## Problem requirements
Print word for word the records from the line containing "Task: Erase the" through the end.
── Recorded data ──
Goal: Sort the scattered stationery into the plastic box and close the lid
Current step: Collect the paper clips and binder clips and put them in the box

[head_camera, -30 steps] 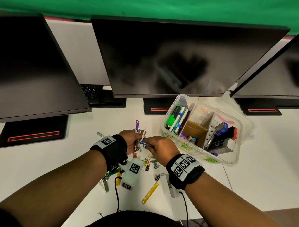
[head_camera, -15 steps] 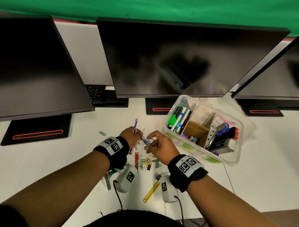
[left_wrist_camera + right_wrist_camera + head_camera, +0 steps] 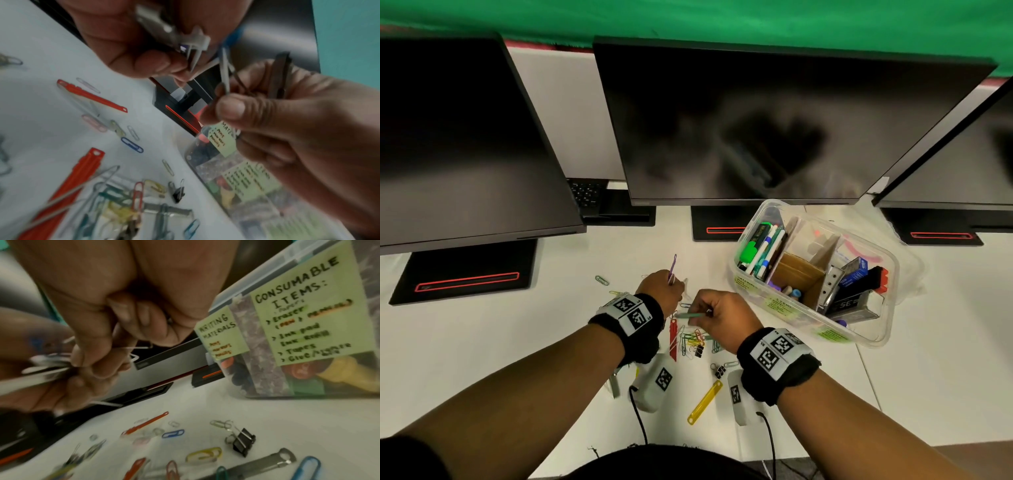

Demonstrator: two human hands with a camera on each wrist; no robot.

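Observation:
The clear plastic box (image 3: 880, 337) stands open at the right, with markers, cardboard dividers and staple boxes inside. Green labels (image 3: 308, 318) cover its front wall. My left hand (image 3: 675, 284) grips a small bundle: a purple fastener strip (image 3: 673, 269) sticking up and white fastener pieces (image 3: 198, 40). My right hand (image 3: 700, 315) hovers just left of the box and pinches a thin green strip (image 3: 690, 315) that points toward the left hand. Below both hands lies a pile of coloured paper clips (image 3: 693, 341), with a red strip (image 3: 673, 339), a yellow strip (image 3: 705, 402) and black binder clips (image 3: 719, 370).
Three dark monitors (image 3: 774, 120) on black stands line the back of the white desk (image 3: 482, 342). A lone green paper clip (image 3: 602, 281) lies left of the hands. A crumpled clear sheet, perhaps the lid (image 3: 914, 274), sits behind the box. Cables hang from both wrist cameras.
The hands have drawn slightly apart. My right hand has dropped toward the clip pile and now holds a green strip. The left hand still grips its bundle.

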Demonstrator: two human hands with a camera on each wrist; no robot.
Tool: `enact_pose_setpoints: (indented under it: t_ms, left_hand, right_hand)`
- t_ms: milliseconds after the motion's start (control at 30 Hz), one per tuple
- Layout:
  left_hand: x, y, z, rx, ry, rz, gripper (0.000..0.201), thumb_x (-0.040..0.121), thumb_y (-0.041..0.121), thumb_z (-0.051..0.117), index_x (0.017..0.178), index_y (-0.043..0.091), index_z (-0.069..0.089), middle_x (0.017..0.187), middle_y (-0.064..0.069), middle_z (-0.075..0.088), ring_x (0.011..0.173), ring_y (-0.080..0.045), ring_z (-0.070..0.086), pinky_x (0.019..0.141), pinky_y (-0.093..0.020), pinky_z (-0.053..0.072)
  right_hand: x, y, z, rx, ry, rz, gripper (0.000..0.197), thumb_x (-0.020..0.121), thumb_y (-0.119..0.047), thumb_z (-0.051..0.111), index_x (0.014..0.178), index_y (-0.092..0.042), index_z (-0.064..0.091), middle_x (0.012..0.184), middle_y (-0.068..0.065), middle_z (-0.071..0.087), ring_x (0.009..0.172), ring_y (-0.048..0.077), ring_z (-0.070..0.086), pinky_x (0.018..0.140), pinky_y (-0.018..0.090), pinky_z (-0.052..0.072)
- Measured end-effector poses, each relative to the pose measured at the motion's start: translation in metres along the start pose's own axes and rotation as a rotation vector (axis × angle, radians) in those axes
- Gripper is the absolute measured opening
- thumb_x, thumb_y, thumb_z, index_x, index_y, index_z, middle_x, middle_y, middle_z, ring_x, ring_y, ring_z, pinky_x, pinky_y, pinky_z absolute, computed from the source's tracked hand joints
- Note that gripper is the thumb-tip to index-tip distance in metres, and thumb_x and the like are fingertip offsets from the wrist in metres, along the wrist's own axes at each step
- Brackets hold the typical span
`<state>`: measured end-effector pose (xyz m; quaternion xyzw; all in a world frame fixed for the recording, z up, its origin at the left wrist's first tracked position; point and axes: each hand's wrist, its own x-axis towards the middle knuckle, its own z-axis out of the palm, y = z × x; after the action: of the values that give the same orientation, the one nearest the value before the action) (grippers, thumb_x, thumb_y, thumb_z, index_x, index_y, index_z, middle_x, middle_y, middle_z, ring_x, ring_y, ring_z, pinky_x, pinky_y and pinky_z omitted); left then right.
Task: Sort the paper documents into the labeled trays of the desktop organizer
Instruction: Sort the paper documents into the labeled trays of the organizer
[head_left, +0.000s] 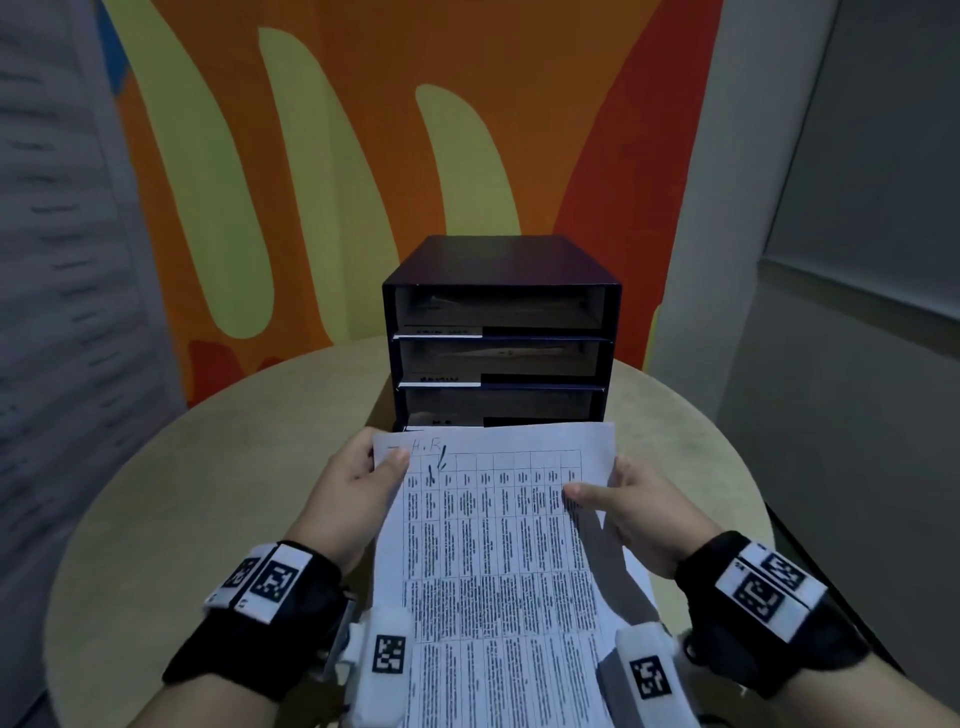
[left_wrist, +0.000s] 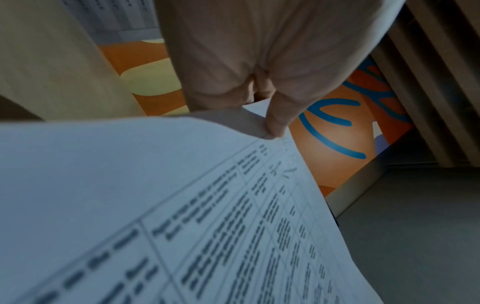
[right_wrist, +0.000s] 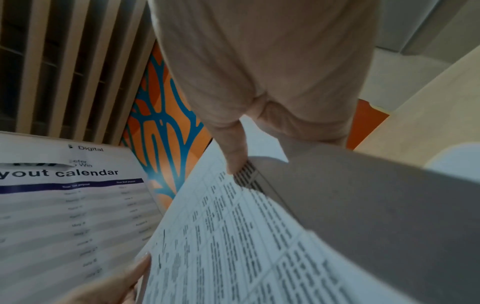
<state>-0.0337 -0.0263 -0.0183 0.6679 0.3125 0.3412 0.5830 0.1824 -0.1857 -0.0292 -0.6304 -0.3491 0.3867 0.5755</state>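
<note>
Both hands pinch sheet (head_left: 498, 545) edges.

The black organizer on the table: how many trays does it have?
3, stacked in the organizer: top tray, middle tray, bottom tray. The paper held in front covers the base, so a lower one may be hidden.

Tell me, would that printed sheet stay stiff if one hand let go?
Probably not. The sheet already bows between the left hand and right hand, so it would likely droop. It looks thin and light, so it could slide off.
</note>
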Motion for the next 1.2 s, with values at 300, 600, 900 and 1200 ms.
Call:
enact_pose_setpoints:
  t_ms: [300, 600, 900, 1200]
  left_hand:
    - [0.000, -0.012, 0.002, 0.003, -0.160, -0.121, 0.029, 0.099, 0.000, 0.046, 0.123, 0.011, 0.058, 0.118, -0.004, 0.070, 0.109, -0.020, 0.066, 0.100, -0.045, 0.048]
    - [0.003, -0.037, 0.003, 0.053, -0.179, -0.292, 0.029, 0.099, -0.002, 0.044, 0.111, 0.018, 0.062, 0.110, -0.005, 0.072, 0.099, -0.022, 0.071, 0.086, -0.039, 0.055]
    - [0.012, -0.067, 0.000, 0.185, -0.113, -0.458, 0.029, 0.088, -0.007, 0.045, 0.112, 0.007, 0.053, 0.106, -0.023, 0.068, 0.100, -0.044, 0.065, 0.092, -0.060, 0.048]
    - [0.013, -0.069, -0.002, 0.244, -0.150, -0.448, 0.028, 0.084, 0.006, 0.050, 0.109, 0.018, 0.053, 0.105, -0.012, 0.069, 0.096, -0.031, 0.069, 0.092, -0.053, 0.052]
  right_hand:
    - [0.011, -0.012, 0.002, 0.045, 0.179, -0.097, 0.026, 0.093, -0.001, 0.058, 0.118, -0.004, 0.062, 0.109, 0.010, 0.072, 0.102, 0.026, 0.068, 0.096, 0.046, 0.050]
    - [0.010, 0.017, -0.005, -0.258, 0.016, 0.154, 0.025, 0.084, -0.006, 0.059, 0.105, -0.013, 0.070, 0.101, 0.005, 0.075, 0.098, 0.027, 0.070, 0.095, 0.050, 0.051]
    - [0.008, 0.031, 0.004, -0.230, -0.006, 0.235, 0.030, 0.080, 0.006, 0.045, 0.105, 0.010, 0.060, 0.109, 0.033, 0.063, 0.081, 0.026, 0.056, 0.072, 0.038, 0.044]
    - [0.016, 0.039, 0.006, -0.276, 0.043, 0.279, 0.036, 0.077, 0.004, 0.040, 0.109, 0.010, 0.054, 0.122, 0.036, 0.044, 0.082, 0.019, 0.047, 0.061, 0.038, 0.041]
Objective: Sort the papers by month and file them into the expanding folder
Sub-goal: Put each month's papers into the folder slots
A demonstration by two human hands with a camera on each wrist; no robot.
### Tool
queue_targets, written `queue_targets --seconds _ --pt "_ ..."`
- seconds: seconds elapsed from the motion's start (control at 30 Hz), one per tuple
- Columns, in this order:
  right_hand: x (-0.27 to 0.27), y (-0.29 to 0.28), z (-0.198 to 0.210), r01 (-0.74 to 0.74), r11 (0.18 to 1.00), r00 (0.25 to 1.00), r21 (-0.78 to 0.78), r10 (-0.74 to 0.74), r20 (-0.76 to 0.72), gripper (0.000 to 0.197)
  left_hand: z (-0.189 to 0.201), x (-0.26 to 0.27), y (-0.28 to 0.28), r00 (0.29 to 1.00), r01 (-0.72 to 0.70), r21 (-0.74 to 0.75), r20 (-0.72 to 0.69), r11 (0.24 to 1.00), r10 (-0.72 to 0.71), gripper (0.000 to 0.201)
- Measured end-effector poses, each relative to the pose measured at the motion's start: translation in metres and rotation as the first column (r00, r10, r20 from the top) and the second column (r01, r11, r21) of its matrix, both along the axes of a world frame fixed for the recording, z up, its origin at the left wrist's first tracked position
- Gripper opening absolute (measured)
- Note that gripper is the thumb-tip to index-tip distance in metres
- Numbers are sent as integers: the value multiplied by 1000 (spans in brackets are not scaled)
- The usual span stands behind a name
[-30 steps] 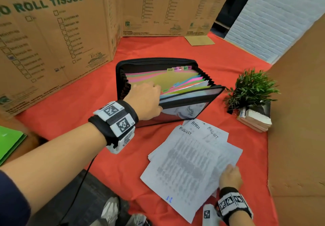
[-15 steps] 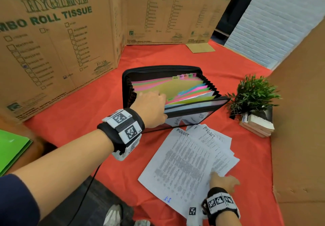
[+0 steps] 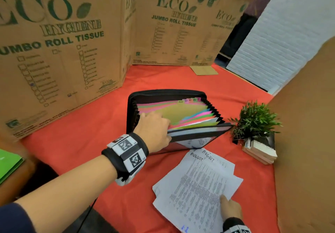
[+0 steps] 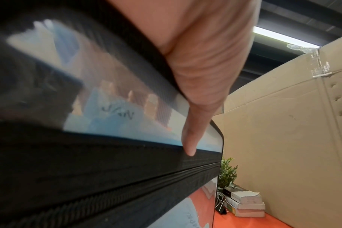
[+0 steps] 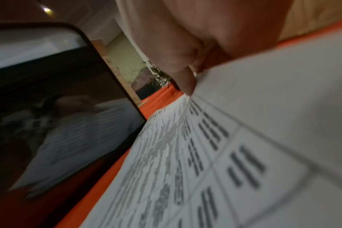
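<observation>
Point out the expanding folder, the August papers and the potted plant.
expanding folder [image 3: 197, 136]: head view, on its black front flap.
August papers [image 3: 199, 184]: head view, middle of the top printed sheet.
potted plant [image 3: 255, 120]: head view, on its green leaves.

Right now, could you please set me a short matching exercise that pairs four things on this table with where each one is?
Things:
1. left hand
2. right hand
3. small plant
4. expanding folder

Places:
A. on a stack of books
B. open, behind the August papers
C. inside the folder, parting dividers
D. on the papers' near edge

Pairs: 1-C, 2-D, 3-A, 4-B
</observation>
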State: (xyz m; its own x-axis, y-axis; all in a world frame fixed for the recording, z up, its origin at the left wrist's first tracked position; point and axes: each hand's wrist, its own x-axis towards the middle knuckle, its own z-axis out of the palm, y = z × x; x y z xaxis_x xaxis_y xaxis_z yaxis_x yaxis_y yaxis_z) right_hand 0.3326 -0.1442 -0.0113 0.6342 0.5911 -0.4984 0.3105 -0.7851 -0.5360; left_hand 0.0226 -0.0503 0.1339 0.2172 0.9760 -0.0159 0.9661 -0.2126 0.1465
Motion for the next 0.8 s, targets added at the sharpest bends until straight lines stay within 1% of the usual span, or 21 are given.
queue_targets --seconds 0.07,0.13,0.2,0.23,0.3,0.37,0.47,0.5,0.53,0.57,0.6,0.63,0.67,0.7,0.73,0.8 --pt "15 3 13 -119 993 993 17 119 -7 21 1 0 -1 1000 -6 13 -2 1000 6 36" --pt "27 7 26 -232 973 973 -18 231 -15 11 2 -1 -1 1000 -6 18 6 1000 6 36" --pt "33 13 46 -334 940 935 -68 340 101 7 2 -2 -1 1000 -6 4 13 1000 6 38" --pt "35 20 59 -374 924 901 -82 383 205 6 2 -4 -1 1000 -5 -4 16 1000 5 39" --pt "40 32 94 -429 894 792 -127 440 423 13 1 -7 -1 1000 9 -20 16 1000 -8 43" --pt "43 44 138 -463 874 658 -148 451 604 18 0 -11 -1 1000 24 -23 12 999 -24 46" --pt "40 61 208 -526 844 430 -105 370 824 16 -1 -12 -1 999 39 -15 -4 999 -39 49" --pt "35 67 227 -551 832 365 -71 317 876 15 -2 -12 -1 999 40 -14 -8 999 -40 49" --pt "29 72 245 -580 814 316 -23 251 915 16 -1 -12 -1 999 40 -13 -7 999 -40 49" --pt "21 79 260 -625 780 279 39 177 944 17 0 -11 -1 999 40 -9 -2 999 -40 49" --pt "11 84 274 -686 721 253 99 109 961 15 0 -11 -1 999 39 -8 5 999 -39 47" --pt "0 90 285 -759 637 225 135 61 973 14 0 -11 -1 999 37 -8 10 999 -37 46" --pt "-11 95 295 -828 543 190 136 44 981 16 0 -11 -1 999 36 -5 12 999 -36 46" --pt "-22 102 301 -886 452 146 104 60 987 18 0 -11 -1 999 36 -2 11 999 -36 46" --pt "-32 109 305 -924 379 94 55 85 992 19 0 -11 -1 999 36 -1 9 999 -36 46" --pt "-52 126 306 -955 294 -6 -44 129 992 14 -2 -11 -1 999 38 -5 4 999 -38 46"
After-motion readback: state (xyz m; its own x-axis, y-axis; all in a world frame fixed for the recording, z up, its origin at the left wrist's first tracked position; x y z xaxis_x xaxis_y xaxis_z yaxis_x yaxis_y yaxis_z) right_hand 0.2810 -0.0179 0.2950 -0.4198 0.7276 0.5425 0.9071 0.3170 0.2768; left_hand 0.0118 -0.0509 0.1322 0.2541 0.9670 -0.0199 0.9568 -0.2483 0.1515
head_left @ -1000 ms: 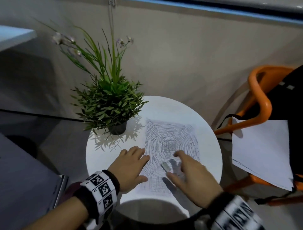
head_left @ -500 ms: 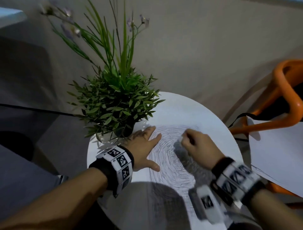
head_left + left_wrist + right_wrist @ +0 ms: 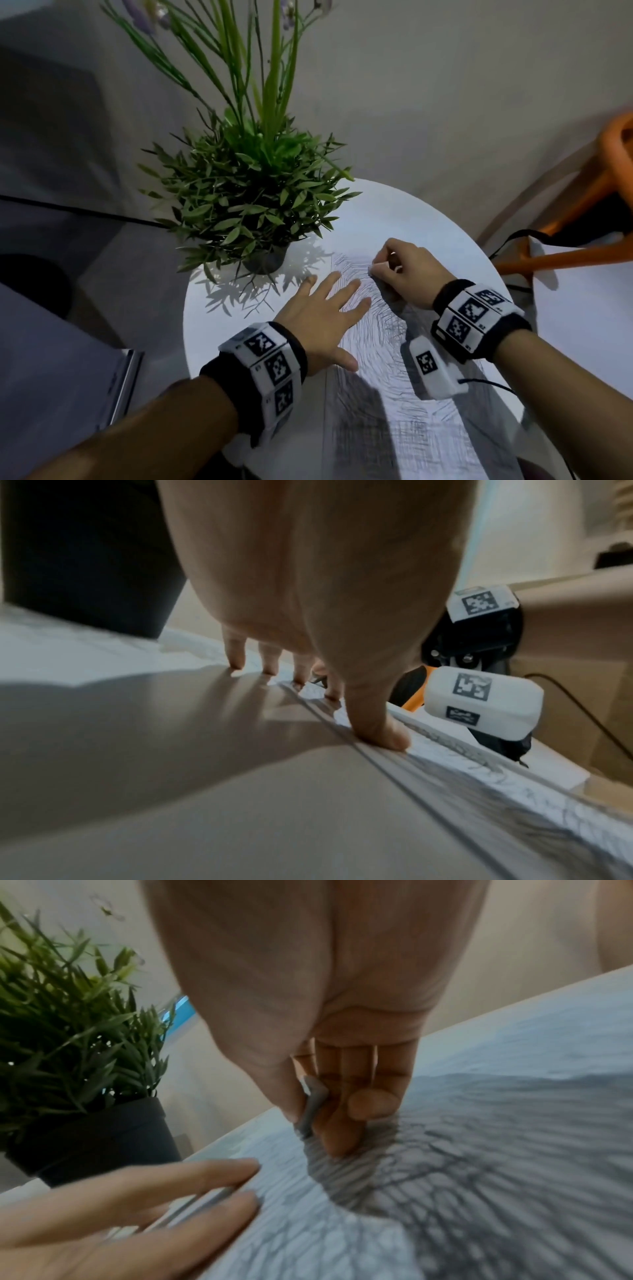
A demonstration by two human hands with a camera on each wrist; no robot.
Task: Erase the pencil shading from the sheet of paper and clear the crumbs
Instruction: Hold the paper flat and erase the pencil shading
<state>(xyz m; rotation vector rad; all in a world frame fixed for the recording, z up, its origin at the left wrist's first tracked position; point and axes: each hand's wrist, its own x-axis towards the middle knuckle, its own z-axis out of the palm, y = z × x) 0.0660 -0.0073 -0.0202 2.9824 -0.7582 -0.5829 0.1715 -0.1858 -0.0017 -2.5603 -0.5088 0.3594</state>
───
## Expected output
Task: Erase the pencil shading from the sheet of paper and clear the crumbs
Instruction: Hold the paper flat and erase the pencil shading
<state>(xyz m; rotation vector rad; all in a world frame fixed for the recording, z up, its origin at the left wrist's first tracked position; point and axes: each hand's wrist, its own x-axis towards the middle knuckle, its own z-axis out of the palm, y = z × x) 0.0660 -0.0073 -0.0202 2.9824 -0.7582 -0.5829 0.1715 -0.1858 -0.0017 -2.5603 -0.5088 0.3594</state>

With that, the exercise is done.